#### Task statement
Restate word for word the lines of the entries below, starting with the line that holds "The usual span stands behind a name" and ending with the line that holds "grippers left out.", and no others.
** Records to process follows **
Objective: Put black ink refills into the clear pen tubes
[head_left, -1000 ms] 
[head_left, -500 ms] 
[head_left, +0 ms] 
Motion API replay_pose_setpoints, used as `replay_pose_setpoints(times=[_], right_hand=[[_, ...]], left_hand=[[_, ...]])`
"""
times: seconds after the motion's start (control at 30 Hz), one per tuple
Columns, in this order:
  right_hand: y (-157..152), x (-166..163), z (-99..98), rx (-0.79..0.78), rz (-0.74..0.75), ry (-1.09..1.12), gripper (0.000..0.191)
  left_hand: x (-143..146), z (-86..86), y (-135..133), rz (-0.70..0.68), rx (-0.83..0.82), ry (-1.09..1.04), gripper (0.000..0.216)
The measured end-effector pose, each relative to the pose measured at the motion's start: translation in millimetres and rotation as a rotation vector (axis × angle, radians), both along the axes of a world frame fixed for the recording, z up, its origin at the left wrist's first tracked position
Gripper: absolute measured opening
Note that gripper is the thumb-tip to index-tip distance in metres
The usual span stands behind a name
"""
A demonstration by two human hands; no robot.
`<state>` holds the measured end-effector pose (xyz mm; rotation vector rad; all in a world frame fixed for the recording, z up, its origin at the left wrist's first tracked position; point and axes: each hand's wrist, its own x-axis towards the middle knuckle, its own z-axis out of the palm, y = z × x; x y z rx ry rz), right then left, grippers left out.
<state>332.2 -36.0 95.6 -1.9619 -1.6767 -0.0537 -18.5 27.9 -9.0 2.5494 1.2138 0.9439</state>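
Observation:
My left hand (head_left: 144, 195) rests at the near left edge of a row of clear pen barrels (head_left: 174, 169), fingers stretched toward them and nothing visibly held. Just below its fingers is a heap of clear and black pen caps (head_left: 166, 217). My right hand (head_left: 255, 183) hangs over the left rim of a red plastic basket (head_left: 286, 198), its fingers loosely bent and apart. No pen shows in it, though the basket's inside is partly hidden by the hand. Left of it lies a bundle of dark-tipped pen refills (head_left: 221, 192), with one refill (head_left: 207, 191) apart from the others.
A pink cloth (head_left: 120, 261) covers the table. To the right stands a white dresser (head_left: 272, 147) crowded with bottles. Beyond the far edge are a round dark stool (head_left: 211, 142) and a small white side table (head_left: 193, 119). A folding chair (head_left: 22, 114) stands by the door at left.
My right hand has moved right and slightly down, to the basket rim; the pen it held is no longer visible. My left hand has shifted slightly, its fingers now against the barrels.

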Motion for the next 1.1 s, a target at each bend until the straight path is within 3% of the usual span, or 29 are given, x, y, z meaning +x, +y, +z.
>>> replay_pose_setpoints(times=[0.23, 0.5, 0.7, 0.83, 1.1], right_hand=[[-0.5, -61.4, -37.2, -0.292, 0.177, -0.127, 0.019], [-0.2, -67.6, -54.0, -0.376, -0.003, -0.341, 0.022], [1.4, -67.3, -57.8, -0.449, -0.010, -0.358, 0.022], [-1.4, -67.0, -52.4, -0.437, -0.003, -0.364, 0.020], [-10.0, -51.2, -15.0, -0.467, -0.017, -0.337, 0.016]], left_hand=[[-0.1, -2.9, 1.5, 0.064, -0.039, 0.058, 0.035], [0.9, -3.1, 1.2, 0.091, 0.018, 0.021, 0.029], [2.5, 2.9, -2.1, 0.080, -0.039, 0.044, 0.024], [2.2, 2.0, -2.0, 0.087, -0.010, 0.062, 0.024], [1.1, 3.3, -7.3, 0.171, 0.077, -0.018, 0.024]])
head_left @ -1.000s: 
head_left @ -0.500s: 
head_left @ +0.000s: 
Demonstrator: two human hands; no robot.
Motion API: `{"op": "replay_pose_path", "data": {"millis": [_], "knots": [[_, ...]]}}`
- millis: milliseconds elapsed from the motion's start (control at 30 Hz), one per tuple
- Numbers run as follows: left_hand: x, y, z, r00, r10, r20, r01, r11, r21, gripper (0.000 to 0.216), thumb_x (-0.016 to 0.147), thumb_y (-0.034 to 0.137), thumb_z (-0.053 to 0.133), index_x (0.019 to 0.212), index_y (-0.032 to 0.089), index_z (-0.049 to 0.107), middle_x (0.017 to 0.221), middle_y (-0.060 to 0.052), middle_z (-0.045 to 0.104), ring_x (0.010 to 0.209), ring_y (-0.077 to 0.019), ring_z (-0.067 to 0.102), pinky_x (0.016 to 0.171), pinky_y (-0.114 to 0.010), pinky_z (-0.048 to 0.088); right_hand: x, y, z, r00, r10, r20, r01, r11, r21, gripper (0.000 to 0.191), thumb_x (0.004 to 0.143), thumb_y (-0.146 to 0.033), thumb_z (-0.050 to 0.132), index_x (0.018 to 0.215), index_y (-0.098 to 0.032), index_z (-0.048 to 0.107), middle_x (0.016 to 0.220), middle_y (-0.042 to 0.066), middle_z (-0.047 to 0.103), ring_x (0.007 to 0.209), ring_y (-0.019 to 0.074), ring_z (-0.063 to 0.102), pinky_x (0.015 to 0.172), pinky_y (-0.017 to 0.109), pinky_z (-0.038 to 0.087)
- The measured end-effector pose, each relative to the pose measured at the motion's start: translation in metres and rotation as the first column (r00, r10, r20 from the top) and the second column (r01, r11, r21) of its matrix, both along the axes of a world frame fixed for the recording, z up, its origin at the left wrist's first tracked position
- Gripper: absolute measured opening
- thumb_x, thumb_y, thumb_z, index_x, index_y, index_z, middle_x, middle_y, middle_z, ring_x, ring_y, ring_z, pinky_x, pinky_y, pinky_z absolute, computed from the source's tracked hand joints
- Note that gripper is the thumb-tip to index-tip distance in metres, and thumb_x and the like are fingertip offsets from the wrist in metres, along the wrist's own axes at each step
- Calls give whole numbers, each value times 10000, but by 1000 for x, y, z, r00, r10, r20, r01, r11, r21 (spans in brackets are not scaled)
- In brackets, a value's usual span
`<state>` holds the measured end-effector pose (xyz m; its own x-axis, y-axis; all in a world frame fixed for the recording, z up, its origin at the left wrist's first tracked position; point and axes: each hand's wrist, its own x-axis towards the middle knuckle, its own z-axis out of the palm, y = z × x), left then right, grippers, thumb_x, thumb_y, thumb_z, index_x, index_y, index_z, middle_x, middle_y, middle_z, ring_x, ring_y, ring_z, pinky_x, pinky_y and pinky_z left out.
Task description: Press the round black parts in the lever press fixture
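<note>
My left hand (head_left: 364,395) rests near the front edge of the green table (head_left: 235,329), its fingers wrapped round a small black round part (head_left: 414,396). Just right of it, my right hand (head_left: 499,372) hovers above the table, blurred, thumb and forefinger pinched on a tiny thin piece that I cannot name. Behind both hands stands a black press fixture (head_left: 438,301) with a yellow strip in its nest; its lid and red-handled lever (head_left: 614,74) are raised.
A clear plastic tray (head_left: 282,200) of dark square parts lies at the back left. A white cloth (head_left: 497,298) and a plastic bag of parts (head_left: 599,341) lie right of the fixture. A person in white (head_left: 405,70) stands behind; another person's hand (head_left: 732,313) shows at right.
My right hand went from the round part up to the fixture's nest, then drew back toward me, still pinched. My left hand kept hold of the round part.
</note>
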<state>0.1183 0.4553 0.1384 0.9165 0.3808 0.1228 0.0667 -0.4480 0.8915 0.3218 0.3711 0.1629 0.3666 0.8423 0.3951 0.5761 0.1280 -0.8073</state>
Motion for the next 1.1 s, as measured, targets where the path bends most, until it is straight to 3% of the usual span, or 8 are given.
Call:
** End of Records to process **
#### Answer to the problem
The usual span stands behind a name
"""
A demonstration by two human hands; no robot.
`<state>` holds the measured end-effector pose (xyz mm; rotation vector rad; all in a world frame fixed for the recording, z up, its origin at the left wrist's first tracked position; point and axes: each hand's wrist, its own x-axis towards the middle knuckle, its own z-axis out of the palm, y = z × x; x y z rx ry rz), right then left, grippers left out.

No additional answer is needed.